NTERA-2 cl.D1 human embryonal carcinoma (EC) cells were induced to differentiate by either bromodeoxyuridine (BUdR) or hexamethylene bisacetamide (HMBA), and also by retinoic acid. Following exposure to each of these inducers, the globoseries glycolipid antigens stage-specific embryonic antigens -3 and -4 (SSEA-3 and -4) and the glycoprotein antigen TRA-1-60, all characteristic of the human EC cell surface, underwent a marked reduction in expression within about 7 days.
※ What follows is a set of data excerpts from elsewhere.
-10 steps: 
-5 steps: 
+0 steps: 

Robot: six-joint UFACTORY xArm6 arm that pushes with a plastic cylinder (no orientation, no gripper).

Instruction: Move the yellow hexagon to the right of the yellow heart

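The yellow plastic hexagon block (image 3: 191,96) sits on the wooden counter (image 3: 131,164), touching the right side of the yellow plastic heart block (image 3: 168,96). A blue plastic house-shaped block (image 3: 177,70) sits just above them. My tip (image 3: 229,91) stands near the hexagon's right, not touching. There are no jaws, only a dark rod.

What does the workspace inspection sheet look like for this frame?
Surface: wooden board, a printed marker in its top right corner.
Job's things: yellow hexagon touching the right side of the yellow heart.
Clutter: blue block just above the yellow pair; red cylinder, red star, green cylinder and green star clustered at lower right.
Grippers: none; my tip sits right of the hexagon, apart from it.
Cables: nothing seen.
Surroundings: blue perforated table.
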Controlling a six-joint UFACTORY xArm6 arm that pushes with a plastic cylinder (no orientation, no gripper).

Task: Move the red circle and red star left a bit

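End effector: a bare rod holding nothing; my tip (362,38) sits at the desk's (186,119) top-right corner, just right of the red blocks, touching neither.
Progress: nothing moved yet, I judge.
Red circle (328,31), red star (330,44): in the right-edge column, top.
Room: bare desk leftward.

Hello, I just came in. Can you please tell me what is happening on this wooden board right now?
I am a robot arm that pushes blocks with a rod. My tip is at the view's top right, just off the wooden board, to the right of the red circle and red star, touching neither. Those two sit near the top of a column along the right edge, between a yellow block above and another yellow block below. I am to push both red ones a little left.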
At the same time, the lactoseries glycolipid antigen SSEA-1, and ganglioseries antigens A2B5 (GT3) and ME311 (9-0-acetyl GD3) were induced in BUdR- and retinoic acid-treated cells. However, these antigens did not appear during the first 7-14 days of HMBA-induced differentiation. The observations of cell surface antigen expression were paralleled by analysis of glycolipids isolated from the cells by thin-layer chromatography. This analysis, in which the new monoclonal antibodies VINIS-56 and VIN-2PB-22 were included, also revealed expression of gangliosides GD3 and GD2 in all differentiated cultures, albeit at much lower levels following HMBA exposure than following retinoic acid or BUdR-exposure. Further, disialylparagloboside was detected in retinoic acid and BUdR-induced, but not HMBA-induced, cultures. Taken with morphological observations, the results suggest that HMBA induces differentiation of NTERA-2 cl.D1 EC cells along a pathway distinct from the pathway(s) induced by retinoic acid and BUdR.